Wednesday, April 04, 2007

Finding and Killing a Process in GNOME

There are a few different ways to find and kill a process in Linux. Using the GNOME interface, you can call up the System Monitor (similar to the one on Windows XP) under System->Administration->System Monitor. Under the Processes tab, right clicking on a process will give you a variety of options: stop/end/kill/continue the process, change the priority (nice), display a memory map (pmap) and display open files (lsof -p <procID>).

Embedding the system monitor in a desktop panel is useful for constantly monitoring the system and quickly determining if and where there is a problem. Do this with Right Click on Panel->Add to Panel...->System & Hardware->System Monitor->Add. The display provides graphs of Processor, Memory, Network, Swap Space, Hard disk and Load activity (not quite sure what load is, perhaps some metric computed from all the others? I don't use it, personally).

On the command line, list processes with the ps command or ps -e for all users' processes. Pipe that through grep (i.e., ps -e | grep firefox) to find a process ID of the target process (if you know the exact name of the program, you can also use pidof firefox-bin). To kill a process, use the kill <procID> command (with the -9 flag if you want to kill it unconditionally). Alternatively, if the process uses a gui, you can use xkill to merely click on the gui to kill the corresponding process. There is also killall if you want to kill by process table name (i.e. killall firefox-bin).

pgrep and pkill are two very useful utilities, especially for dealing with processes with long command line invocations. pgrep -fl -u danny "ruby.*asdf" will print the process id and name of every process owned by danny whose command line invocation matches the passed in regular expression. The -f argument tells it to match against the full command line invocation instead of just the process name. pkill -fu dannyc "ruby.*asdf" will kill those same processes (for the life of me, I can't seem to coax similar behavior out of killall).

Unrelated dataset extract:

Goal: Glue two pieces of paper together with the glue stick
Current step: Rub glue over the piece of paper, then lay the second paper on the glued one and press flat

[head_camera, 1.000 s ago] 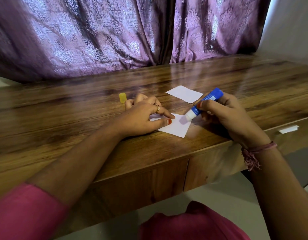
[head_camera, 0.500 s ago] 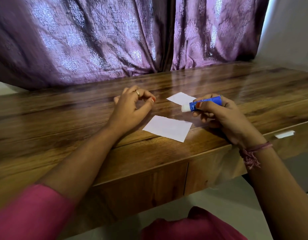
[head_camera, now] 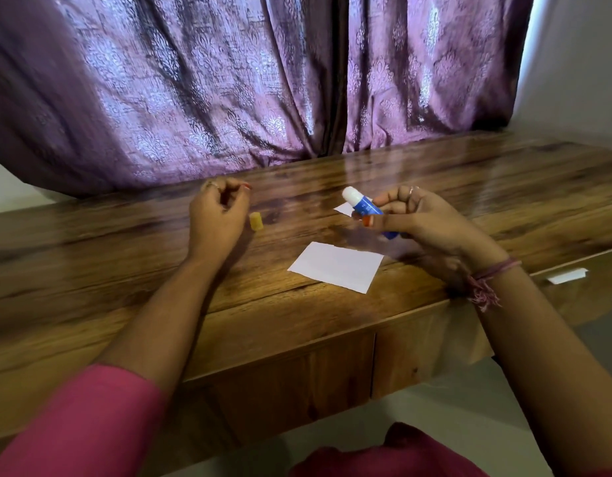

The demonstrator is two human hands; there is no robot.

The top command provides an integrated way of finding and killing a process on the command line. If the process-to-be-killed is using a lot of system resources, it will appear towards the top of the display. Hit k and then the process ID to kill the process. Top comes with a lot of other functionality -- hit h for help.

UPDATE: I recommend using htop instead of top, which is top with less suck. It has lots of good features like color, mouse support, a more responsive interface, a tree-based process view, etc.